Deportation Maps of US

Deportation Map of US

Vidya Sethuraman
India Post News Service

American Community Media (ACoM) held an online briefing on Sep 19th in which the panelists used the newly launched “Deportation Maps” website to present deportation data from 1895 to the present and expose the long-standing racial bias in the system. Three scholars at UCLA’s Center for Immigration Law and Policy and the Million Dollar Hoods Project have spent years gathering and analyzing deportation data, producing maps and visualizations that trace policies back to 1895. Their work unmasks patterns of deportation that explain where we are today, and why.

Kelly Lytle Hernández, professor of history at UCLA and founder of Million Dollar Hoods, pointed out that there were three major forced migrations in American history, including the forced migration of indigenous peoples, the Atlantic slave trade, and the large-scale deportations during World War II and beyond. She recalled that she had been conceiving this project since 2019 and realized that although there were dynamic maps of indigenous territorial dispossession and slave trade, there was a lack of complete visual research on deportations. As a historian, she knew that more than 50 million deportation orders had been issued in the history of the United States, but had never been systematically presented. Therefore, she initiated an interdisciplinary collaboration and took five years to complete the “Deportation Map” so that people can more clearly see the long-term policy patterns and data context.

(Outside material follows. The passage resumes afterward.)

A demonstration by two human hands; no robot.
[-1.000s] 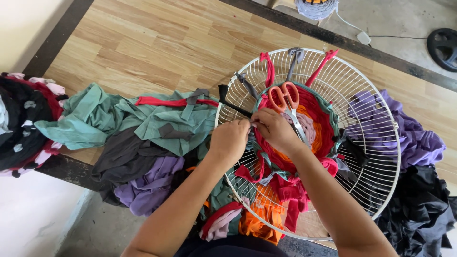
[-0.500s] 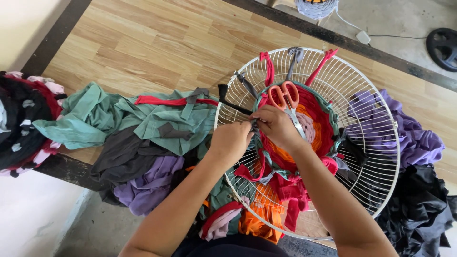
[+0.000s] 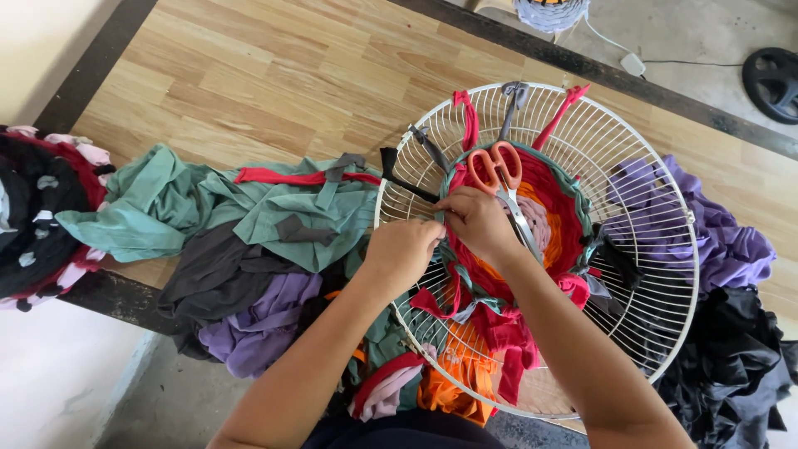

Mariah Tso shows that between 1895 and 2022, the United States issued more than 8 million deportation orders, more than 96% of which targeted people of non-white origin. Since 1916, Mexicans have continued to be the largest group of deportees. She explained that this is not simply due to geographical proximity, but a direct result of biased immigration laws and policies. She also emphasized that deportation is only one of many forced removal methods, including “voluntary departure,” exclusion orders, and in recent years public health deportations, and should be included in the complete framework for understanding the history of deportation in the United States.

Ahilan Arulanantham, co-director of the Center for Immigration Law and Policy (CILP) at the UCLA School of Law, said that he has long challenged the federal government’s discriminatory immigration policies during his 25-year career as a lawyer. He mentioned that even under the Biden administration, discrimination was still obvious. For example, the Article 42 deportation order is strict against Haitian and Central American immigrants, but Ukrainians are exempted, showing that the same policy has double standards for different ethnic groups. He also pointed out that the “illegal re-entry crime” passed in 1929 originated from the period when eugenics thought was at its peak and had obvious racial motives. Even though its discriminatory background has long been revealed, the government continues to invoke this law for deportations. He called on society to face up to the historical prejudices behind the law. Only by exposing the past can we avoid the recurrence of discrimination.